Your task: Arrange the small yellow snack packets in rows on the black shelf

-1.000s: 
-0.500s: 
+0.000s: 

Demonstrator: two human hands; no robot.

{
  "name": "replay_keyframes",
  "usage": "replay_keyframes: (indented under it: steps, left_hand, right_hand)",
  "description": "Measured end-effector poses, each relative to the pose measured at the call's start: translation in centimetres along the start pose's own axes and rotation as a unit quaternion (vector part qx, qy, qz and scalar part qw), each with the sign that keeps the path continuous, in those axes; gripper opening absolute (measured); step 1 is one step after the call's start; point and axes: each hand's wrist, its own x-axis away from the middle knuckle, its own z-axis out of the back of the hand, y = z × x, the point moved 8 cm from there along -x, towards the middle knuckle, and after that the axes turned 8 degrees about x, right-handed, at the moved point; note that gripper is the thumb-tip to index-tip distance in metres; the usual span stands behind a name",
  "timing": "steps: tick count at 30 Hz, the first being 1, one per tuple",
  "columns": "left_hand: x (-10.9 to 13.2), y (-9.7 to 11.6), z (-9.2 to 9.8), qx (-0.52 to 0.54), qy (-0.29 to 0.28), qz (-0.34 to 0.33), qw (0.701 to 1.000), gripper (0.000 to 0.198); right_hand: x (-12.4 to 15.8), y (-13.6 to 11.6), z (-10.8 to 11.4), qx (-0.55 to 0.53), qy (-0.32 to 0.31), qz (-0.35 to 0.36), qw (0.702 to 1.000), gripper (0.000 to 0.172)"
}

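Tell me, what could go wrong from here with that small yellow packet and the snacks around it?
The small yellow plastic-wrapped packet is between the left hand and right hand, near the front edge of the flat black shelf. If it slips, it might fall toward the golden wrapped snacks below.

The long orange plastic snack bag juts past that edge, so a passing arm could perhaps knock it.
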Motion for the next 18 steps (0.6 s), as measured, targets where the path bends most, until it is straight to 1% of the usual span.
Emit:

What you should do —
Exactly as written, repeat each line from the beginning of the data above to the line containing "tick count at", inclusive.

Reply to the exercise —
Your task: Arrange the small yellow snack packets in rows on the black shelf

-1.000s: 
-0.500s: 
+0.000s: 

Demonstrator: two human hands; no robot.

{
  "name": "replay_keyframes",
  "usage": "replay_keyframes: (indented under it: steps, left_hand, right_hand)",
  "description": "Measured end-effector poses, each relative to the pose measured at the call's start: translation in centimetres along the start pose's own axes and rotation as a unit quaternion (vector part qx, qy, qz and scalar part qw), each with the sign that keeps the path continuous, in those axes; gripper opening absolute (measured); step 1 is one step after the call's start; point and axes: each hand's wrist, its own x-axis away from the middle knuckle, its own z-axis out of the back of the hand, y = z × x, the point moved 8 cm from there along -x, towards the middle knuckle, and after that the axes turned 8 degrees about x, right-handed, at the moved point; note that gripper is the thumb-tip to index-tip distance in metres; the usual span stands behind a name",
  "timing": "steps: tick count at 30 Hz, the first being 1, one per tuple",

The answer contains nothing further.